Une vie de la Frontière
Le 29 janvier 1849, Andrew Taylor Still prend pour épouse Mary Margaret Vaughan, de leur union naitra 3 enfants : Marusha (1849-1864), Abraham (1852-1864) et Susan (1856-1864), plus deux autres qui ne vécurent que quelques jours. Andrew suit son père dans sa fonction de médecin, il apprend ainsi les pratiques médicales et les « drogues » (médicaments) de l’époque. En 1852, Abram et Martha Still déménagent pour la mission de Wakarusa, résidence des indiens Shawnees dans le Kansas. Andrew Taylor, sa femme ainsi que leurs enfants Marusha et Abraham les suivent en 1853. Mary enseigne à l’école de la mission pendant qu’Andrew s’occupe de la ferme et suit son père dans ses consultations aux indiens. Il apprend l’anatomie en disséquant de nombreux cadavres d’indiens qu’il exhume. En juin 1855, les Still, aidés de J.B. Abbott et plusieurs autres hommes, fondent la ville de Palmyra qui sera renommée Baldwin dès que l’université Baker y sera implantée. Mary Margaret décède le 29 septembre 1859. Le 20 novembre 1860 il se remarie avec Mary Elvira Turner qui lui donnera quatre fils et une fille, deux autres enfants naitront mais ne vivront pas plus d’un an.
La guerre de Sécession
A partir des années 1830, la question de l’abolition de l’esclavage se fait de plus en plus présente. La famille Still se range du côté des abolitionnistes, Abram et Andrew exposent vigoureusement leurs idées sur l’égalité des Hommes. Andrew Taylor date les premiers combats entre pro-esclavagistes et abolitionnistes en 1855. De 1857 à 1860, il est élu à la législature du Kansas. Abraham Lincoln est élu président des Etats-Unis en 1860 et proclame l’abolition de l’esclavage.

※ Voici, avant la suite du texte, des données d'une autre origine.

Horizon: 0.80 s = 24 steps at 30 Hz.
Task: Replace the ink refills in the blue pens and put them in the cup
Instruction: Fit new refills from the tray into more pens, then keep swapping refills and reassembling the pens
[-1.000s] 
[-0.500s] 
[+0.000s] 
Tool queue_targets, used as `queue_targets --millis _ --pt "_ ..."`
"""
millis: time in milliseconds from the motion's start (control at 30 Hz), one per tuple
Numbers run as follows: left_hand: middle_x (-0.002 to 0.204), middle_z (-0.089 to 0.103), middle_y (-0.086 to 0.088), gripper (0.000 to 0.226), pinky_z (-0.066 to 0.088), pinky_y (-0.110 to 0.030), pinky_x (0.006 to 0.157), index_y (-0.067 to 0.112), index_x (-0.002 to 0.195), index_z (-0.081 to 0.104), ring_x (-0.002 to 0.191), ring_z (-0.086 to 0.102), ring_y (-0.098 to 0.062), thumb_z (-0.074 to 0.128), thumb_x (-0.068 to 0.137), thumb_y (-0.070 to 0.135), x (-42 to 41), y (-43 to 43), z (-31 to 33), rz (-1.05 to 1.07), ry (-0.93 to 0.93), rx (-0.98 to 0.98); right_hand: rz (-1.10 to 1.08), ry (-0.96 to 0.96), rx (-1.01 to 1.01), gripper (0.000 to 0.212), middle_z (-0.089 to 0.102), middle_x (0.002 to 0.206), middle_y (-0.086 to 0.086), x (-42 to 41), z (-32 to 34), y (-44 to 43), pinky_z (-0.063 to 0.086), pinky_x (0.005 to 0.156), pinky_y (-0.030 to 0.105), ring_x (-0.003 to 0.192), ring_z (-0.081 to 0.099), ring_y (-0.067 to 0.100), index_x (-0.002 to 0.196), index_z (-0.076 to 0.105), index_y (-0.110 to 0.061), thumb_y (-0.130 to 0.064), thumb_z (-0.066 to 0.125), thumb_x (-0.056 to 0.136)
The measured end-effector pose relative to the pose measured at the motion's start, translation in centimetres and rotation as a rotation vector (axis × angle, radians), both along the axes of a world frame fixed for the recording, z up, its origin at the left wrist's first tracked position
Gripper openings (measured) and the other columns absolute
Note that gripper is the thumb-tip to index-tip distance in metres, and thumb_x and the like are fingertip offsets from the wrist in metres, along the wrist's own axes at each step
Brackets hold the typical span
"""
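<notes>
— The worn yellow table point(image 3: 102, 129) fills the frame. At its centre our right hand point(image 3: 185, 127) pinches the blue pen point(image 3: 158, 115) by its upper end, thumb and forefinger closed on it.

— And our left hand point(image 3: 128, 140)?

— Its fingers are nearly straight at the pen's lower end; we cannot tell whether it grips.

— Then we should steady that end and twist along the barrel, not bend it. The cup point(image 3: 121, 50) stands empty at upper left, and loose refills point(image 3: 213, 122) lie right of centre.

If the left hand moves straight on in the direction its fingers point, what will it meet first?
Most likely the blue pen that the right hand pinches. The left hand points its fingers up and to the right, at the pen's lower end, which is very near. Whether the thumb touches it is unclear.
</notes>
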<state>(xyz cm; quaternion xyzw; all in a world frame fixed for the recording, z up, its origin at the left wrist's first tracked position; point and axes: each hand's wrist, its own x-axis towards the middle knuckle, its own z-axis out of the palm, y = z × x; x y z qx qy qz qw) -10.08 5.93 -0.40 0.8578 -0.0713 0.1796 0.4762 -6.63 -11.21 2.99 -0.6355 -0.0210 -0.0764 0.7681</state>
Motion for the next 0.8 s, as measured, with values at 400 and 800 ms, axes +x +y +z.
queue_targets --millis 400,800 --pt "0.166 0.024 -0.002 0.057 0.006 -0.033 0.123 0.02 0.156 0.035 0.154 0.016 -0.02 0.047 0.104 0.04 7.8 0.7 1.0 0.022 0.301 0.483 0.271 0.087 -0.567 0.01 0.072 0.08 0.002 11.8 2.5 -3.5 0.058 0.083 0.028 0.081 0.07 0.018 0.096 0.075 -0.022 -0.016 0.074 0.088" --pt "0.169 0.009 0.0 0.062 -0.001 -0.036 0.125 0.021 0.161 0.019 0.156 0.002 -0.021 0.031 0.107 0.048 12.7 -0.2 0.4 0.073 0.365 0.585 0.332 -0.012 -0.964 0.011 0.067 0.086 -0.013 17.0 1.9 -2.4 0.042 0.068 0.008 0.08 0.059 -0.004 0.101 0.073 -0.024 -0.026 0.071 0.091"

Commence alors la guerre de Sécession qui se déroulera de 1861 à 1865 entre les Etats confédérés du Sud, pro-esclavagistes, et l’Union composée des Etats abolitionnistes et des Etats frontaliers esclavagistes. Andrew Taylor s’engage à Fort Leavenworth, Kansas, le 6 septembre 1861. Il exercera les rôles de médecin et chirurgien de guerre, améliorant ainsi ses connaissances médicales. En 1862, son bataillon est démantelé, Andrew rentre chez lui et organise une milice dont il est nommé capitaine de compagnie, puis commandant du 18ème régiment de la milice du Kansas. En 1864, son régiment est appelé à Westport afin de combattre le général Price et ses confédérés. C’est au cours de cette dernière bataille à laquelle participe Still, qu’il chute de sa mule et se blesse au dos. Cette blessure l’handicapera tout au long de sa vie et il la ressentira de plus en plus en vieillissant. Cependant sa milice ne faisant pas partie de l’armée officielle, l’état lui refusera une rente pour blessure de guerre. La capitulation de l’armée confédérée par la reddition du général Lee à la bataille d’Appomattox le 9 avril 1865 marque la fin de la guerre de Sécession.
Au printemps de 1864, trois des enfants d’A.T. Still, Abraham, Susan et Marcia Ione meurent de méningite cérébro-spinale.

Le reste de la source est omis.